═══ DATA FOR THIS EXERCISE

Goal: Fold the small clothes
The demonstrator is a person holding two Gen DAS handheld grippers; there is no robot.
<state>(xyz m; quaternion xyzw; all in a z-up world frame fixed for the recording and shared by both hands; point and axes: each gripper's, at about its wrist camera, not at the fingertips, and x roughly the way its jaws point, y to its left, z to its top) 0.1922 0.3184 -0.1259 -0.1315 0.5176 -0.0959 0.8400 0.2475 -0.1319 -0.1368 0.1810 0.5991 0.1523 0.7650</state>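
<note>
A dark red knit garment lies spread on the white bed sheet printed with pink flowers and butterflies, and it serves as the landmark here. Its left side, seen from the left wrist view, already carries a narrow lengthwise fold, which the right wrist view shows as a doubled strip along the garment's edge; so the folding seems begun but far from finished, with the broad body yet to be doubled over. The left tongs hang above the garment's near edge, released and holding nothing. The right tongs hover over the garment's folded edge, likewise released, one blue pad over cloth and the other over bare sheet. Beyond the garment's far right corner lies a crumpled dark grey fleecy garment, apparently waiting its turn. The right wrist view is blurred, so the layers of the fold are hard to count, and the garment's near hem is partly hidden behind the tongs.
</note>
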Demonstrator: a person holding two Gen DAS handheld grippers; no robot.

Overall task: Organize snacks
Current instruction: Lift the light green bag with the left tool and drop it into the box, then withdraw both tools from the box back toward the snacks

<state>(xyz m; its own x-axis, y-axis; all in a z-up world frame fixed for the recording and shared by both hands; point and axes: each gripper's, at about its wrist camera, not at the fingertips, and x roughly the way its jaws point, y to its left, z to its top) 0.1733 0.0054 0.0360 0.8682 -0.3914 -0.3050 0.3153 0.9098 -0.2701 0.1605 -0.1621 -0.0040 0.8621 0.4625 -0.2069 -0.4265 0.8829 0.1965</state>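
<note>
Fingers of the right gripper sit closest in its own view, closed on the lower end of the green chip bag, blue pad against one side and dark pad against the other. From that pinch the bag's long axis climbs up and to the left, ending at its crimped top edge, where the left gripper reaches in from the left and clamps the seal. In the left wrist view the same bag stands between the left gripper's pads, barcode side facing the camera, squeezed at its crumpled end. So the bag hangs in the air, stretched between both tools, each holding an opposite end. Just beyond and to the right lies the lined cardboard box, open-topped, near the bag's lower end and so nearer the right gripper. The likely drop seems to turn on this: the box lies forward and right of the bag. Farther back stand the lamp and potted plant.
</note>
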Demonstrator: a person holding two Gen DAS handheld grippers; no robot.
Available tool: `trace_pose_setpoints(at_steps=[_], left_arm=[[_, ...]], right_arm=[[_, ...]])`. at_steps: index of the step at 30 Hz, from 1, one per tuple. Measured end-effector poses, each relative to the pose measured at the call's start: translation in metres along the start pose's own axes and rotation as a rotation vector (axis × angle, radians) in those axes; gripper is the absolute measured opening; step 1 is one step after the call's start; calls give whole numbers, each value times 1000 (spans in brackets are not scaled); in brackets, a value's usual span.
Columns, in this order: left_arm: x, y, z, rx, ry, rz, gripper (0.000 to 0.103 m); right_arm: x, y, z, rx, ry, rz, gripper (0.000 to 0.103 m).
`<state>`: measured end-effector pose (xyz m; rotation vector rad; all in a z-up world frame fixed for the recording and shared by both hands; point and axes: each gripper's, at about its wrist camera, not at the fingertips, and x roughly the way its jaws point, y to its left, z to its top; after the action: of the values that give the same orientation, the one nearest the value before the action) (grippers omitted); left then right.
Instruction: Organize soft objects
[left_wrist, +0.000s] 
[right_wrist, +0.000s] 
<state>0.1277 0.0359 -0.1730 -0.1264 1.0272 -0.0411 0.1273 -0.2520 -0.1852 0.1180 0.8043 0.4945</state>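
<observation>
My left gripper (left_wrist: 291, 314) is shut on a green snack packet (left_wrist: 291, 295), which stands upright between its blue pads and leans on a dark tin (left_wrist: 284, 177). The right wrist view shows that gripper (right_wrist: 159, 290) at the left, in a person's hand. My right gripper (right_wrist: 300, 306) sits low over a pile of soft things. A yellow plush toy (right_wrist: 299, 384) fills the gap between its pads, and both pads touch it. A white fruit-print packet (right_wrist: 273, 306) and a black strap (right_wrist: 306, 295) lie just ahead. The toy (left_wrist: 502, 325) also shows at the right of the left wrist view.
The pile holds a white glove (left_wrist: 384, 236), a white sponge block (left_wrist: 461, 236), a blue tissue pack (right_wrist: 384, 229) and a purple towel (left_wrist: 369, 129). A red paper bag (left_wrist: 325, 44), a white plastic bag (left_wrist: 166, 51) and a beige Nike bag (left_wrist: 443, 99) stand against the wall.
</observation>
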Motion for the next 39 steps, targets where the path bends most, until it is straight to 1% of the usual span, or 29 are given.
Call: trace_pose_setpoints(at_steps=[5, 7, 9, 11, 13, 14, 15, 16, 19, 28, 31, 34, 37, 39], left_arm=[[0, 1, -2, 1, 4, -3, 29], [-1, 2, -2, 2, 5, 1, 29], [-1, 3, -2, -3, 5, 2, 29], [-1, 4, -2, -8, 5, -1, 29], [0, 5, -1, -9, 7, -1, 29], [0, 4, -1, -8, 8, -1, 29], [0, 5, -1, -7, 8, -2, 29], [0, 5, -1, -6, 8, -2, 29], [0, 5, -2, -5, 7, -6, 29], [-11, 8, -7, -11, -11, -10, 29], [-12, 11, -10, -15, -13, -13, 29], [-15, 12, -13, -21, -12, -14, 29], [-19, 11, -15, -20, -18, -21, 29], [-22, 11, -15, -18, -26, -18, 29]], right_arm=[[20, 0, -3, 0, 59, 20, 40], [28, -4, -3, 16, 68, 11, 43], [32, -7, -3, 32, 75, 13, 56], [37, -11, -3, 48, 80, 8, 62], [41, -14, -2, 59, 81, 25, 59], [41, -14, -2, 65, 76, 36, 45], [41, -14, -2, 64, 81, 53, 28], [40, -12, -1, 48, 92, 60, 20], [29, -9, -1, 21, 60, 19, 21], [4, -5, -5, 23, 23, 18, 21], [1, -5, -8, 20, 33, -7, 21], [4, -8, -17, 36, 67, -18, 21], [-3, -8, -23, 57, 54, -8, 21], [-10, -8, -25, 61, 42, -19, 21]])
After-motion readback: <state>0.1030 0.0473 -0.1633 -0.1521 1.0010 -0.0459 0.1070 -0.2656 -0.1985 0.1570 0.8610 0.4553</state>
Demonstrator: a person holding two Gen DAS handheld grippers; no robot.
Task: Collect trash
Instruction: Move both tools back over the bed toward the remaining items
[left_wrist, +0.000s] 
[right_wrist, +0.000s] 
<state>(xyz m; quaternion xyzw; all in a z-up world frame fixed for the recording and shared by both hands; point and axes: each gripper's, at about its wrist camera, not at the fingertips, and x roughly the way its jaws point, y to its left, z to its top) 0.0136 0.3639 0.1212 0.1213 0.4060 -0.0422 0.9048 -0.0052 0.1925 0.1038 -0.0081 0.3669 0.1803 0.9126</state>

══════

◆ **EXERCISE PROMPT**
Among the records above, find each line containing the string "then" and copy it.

◆ **ANSWER SPACE**
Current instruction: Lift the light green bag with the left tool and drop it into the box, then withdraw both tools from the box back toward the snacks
`<state>`: measured end-effector pose (xyz m; rotation vector rad; all in a z-up world frame fixed for the recording and shared by both hands; point and axes: each gripper's, at about its wrist camera, not at the fingertips, and x roughly the way its jaws point, y to its left, z to its top; after the action: of the values that give the same orientation, the one nearest the value before the action) (grippers omitted); left then right.

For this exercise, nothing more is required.